I’m writing an introduction to an old book by Sir Richard Burton — no, not the actor who married Elizabeth Taylor twice — the explorer. He was known at Oxford as “Ruffian Dick,” which lends nothing to my point, but I thought that you should know. When Burton left his native England to make himself obvious in Africa, he knew that he’d be exposed to diseases for which his pasty white behind had no natural defense. While his system was being “seasoned” (a euphemism for getting some far-flung virus and not dying from it) he warded off the crud with … brandy. And lots of it. Later this would be refined into the gin and tonic.

Our own pilgrims at Plymouth — those infamous buzz-kills — drank mostly beer because they didn’t trust what was in the water. Harvard’s dining hall once only served beer for the same reason. A practice they had to stop because, well, you know how undergraduates get.

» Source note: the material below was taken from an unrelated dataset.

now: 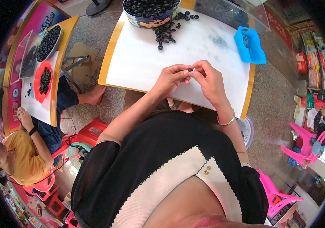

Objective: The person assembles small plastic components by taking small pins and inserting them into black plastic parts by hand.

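Observation:
Above the near part of a white-covered table (132, 62), both my hands meet fingertip to fingertip. A small round black part (190, 70) is pinched between the thumb and forefinger of my left hand (172, 79). My right hand (210, 80) has its thumb and fingers closed in a pinch right against that part; a tiny pale bit shows at its fingertips, too small to name. Farther off stands a round tub (147, 22) heaped with black ring-shaped parts. Several loose black parts (164, 35) lie spilled beside it on the white surface.
A blue plastic tray (260, 56) with small bits sits at the right edge, near a clear box (259, 16) at the back. Leftward, a co-worker in a yellow shirt (29, 155) sits at another table, with a red tray (40, 97). Pink chairs (303, 146) stand right.

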Demonstrator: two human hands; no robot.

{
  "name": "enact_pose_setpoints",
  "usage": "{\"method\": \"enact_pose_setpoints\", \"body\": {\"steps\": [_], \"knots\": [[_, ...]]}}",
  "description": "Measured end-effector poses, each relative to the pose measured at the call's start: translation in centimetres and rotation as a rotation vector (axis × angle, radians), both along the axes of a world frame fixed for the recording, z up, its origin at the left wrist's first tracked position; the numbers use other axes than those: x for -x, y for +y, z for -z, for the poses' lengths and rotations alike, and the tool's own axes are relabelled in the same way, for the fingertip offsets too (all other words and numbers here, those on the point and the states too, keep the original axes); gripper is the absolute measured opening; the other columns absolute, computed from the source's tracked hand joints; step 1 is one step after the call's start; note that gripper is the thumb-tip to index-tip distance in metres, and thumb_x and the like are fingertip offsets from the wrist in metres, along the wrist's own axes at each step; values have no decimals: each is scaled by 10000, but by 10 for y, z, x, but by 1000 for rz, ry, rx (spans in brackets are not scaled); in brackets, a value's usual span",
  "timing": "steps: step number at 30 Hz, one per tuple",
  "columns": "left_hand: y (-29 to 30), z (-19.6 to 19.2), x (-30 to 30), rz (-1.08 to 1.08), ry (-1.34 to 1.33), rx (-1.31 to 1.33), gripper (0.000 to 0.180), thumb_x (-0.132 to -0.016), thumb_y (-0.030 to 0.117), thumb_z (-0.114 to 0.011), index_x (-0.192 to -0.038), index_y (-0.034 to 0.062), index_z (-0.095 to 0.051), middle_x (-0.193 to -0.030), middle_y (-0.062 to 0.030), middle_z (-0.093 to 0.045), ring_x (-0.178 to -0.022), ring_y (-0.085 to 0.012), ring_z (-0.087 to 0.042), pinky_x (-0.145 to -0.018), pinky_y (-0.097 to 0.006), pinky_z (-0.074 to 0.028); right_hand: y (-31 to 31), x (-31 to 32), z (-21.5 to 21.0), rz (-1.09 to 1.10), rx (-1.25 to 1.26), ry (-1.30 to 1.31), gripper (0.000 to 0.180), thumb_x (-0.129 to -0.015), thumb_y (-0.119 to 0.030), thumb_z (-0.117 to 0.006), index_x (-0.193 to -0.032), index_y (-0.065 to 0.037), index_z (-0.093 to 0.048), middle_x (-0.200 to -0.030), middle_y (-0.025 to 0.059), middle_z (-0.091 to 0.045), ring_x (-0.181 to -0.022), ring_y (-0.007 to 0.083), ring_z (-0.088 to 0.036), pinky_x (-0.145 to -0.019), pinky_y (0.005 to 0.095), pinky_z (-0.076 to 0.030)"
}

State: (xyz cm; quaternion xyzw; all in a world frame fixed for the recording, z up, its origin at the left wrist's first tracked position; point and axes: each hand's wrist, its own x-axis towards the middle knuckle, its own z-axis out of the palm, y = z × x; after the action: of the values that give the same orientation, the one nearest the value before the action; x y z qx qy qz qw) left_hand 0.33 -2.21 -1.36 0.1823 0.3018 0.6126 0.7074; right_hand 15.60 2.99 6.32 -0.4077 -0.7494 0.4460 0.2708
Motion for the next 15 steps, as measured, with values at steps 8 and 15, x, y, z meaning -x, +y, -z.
{"method": "enact_pose_setpoints", "body": {"steps": [8, 15], "knots": [[1, 0, 5, 21, -60, 29, 259, -899, 55, -597, -1130, -62, -592, -960, -126, -632, -795, -143, -575, -723, -254, -500, 14, -8, 10, 86, 207, 173, 141, -866, -145, -632, -925, -19, -612, -773, 16, -622, -697, 76, -539, -644, 235, -458], [1, 1, 8, 59, -101, 23, 271, -912, 81, -586, -1155, -39, -567, -887, -80, -612, -756, -134, -576, -707, -246, -504, 2, 6, 8, 31, 178, 116, 102, -845, -101, -642, -893, -20, -602, -765, 6, -608, -691, 66, -522, -630, 224, -439]]}}
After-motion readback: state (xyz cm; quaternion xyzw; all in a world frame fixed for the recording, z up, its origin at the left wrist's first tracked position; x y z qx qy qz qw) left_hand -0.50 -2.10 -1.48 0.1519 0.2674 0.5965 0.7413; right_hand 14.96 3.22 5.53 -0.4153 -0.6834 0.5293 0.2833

My system has been mildly seasoned, but it’s nothing I picked up in Latin America or North Africa. I got zapped smack in the middle of ZIP 38111 when I built a swing set for Littlebit and was eaten alive by mosquitoes and contracted West Nile Virus. It sucked. Fever, cold sweats, and everything ached. Literally everything. I’m not sure how it manifests in women, but it felt like someone had stepped on my cods in a work boot. Sure, I lost 15 pounds, but I was assured at the time that it wasn’t in a good way. For all that, the doctor told me that, being in my mid-30s at the time and relatively healthy, nothing but my social calendar was in any real danger.

More annoyingly, West Nile, which practically has to be injected into the system to do its thing, has not remotely seasoned me against the current airborne COVID-19 dread. Like everyone else, I’m social distancing, even if, with the house full of teleworkers and students, it doesn’t feel very distant.

The CDC will tell you that the only thing that G&T and beer actually cure is sobriety. And that’s true enough. Still, it got me wondering — could we inoculate ourselves and save the local economy by drinking loads of Old Dominick Gin and going curbside with growlers of Wiseacre on Broad, Memphis Made in Midtown, High Cotton in Downtown, Ghost River on South Main, Crosstown in, well, Crosstown, and Meddlesome in the far east? Is it time to rally?

You’re damn right it is! We’ve hit the spot where the economy is about to crumble under the weight of, if not the coronavirus, certainly the fear of it. The megastores and the national outfits have the fat to weather the storm. Local businesses don’t. We really are all in this together, so raise a drink that’s locally sourced, even if we keep our distance.

The upshot is that if you’ve ever wanted to try the fabled three-martini lunch of our ancestors, this is the time. Why not? You aren’t going anywhere. Although, I’d suggest keeping the cocktail glass or the odd boot of local brew out of shot of your laptop’s camera. You’re still on the clock.